◆ **Exercise**: Would you restate the data exactly as given?

━━ Material provided ━━

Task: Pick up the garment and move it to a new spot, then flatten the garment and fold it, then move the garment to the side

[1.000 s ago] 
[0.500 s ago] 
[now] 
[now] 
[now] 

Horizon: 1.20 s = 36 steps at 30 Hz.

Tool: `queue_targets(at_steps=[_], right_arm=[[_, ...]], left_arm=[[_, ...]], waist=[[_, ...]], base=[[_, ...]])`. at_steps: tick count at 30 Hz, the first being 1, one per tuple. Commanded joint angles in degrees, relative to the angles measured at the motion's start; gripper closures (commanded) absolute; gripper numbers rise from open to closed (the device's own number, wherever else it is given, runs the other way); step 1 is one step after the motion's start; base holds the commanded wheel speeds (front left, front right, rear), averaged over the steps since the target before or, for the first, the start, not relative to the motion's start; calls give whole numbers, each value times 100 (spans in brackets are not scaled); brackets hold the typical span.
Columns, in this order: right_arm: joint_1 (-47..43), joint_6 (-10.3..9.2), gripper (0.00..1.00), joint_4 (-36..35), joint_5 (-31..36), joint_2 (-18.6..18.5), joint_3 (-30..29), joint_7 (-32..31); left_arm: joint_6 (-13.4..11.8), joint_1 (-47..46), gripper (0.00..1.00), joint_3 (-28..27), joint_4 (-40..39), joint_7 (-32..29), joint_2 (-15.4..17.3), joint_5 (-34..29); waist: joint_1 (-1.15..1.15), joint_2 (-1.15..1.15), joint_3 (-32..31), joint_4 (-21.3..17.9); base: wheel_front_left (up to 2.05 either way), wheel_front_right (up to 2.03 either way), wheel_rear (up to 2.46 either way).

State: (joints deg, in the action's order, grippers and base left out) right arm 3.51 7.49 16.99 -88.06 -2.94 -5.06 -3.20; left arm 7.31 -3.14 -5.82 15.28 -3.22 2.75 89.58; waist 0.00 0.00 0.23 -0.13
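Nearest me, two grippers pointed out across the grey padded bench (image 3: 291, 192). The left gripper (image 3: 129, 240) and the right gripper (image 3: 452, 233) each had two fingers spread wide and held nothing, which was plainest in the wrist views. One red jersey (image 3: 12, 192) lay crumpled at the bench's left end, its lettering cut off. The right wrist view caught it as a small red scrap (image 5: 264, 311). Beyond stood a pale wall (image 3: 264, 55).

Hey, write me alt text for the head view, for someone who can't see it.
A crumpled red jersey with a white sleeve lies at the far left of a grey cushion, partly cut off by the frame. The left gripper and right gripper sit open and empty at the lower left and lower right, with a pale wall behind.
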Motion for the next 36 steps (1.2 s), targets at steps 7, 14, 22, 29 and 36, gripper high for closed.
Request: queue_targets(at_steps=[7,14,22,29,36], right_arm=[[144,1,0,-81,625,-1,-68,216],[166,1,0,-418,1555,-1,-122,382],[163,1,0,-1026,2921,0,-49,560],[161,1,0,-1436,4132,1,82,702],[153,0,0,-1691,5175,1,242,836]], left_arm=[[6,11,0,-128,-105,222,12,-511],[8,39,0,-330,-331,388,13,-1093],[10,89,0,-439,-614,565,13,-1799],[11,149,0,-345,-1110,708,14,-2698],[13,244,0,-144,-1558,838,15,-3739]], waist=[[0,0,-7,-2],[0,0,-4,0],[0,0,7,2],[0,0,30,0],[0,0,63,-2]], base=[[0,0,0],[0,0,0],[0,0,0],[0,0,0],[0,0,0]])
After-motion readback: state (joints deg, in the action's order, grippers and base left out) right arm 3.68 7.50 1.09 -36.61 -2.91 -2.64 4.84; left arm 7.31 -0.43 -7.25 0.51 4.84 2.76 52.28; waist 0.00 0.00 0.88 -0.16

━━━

◆ **Your response**:
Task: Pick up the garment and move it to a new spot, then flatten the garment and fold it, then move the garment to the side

[1.000 s ago] 
[0.500 s ago] 
[now] 
[now] 
[now] 

Horizon: 1.20 s = 36 steps at 30 Hz.

Tool: `queue_targets(at_steps=[_], right_arm=[[_, ...]], left_arm=[[_, ...]], waist=[[_, ...]], base=[[_, ...]])`. at_steps: tick count at 30 Hz, the first being 1, one per tuple. Commanded joint angles in degrees, relative to the angles measured at the motion's start; gripper closures (commanded) absolute; gripper numbers rise from open to closed (the device's own number, wherever else it is given, runs the other way); step 1 is one step after the motion's start; base holds the commanded wheel speeds (front left, front right, rear), averaged over the steps since the target before or, for the first, the start, not relative to the motion's start; calls give whole numbers, each value times 100 (spans in brackets are not scaled); brackets hold the typical span.
Columns, in this order: right_arm: joint_1 (-47..43), joint_6 (-10.3..9.2), gripper (0.00..1.00), joint_4 (-36..35), joint_5 (-31..36), joint_2 (-18.6..18.5), joint_3 (-30..29), joint_7 (-32..31); left_arm: joint_6 (-13.4..11.8), joint_1 (-47..46), gripper (0.00..1.00), joint_3 (-28..27), joint_4 (-40..39), joint_7 (-32..29), joint_2 (-15.4..17.3), joint_5 (-34..29); waist: joint_1 (-1.15..1.15), joint_2 (-1.15..1.15), joint_3 (-32..31), joint_4 (-21.3..17.9); base: wheel_front_left (up to 2.05 either way), wheel_front_right (up to 2.03 either way), wheel_rear (up to 2.46 either way).

State: (joints deg, in the action's order, grippers and base left out) right arm 3.51 7.49 16.99 -88.06 -2.94 -5.06 -3.20; left arm 7.31 -3.14 -5.82 15.28 -3.22 2.75 89.58; waist 0.00 0.00 0.23 -0.13
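Nearest me, two grippers pointed out across the grey padded bench (image 3: 291, 192). The left gripper (image 3: 129, 240) and the right gripper (image 3: 452, 233) each had two fingers spread wide and held nothing, which was plainest in the wrist views. One red jersey (image 3: 12, 192) lay crumpled at the bench's left end, its lettering cut off. The right wrist view caught it as a small red scrap (image 5: 264, 311). Beyond stood a pale wall (image 3: 264, 55).

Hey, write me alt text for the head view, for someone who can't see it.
A crumpled red jersey with a white sleeve lies at the far left of a grey cushion, partly cut off by the frame. The left gripper and right gripper sit open and empty at the lower left and lower right, with a pale wall behind.
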Motion for the next 36 steps (1.2 s), targets at steps 7, 14, 22, 29 and 36, gripper high for closed.
Request: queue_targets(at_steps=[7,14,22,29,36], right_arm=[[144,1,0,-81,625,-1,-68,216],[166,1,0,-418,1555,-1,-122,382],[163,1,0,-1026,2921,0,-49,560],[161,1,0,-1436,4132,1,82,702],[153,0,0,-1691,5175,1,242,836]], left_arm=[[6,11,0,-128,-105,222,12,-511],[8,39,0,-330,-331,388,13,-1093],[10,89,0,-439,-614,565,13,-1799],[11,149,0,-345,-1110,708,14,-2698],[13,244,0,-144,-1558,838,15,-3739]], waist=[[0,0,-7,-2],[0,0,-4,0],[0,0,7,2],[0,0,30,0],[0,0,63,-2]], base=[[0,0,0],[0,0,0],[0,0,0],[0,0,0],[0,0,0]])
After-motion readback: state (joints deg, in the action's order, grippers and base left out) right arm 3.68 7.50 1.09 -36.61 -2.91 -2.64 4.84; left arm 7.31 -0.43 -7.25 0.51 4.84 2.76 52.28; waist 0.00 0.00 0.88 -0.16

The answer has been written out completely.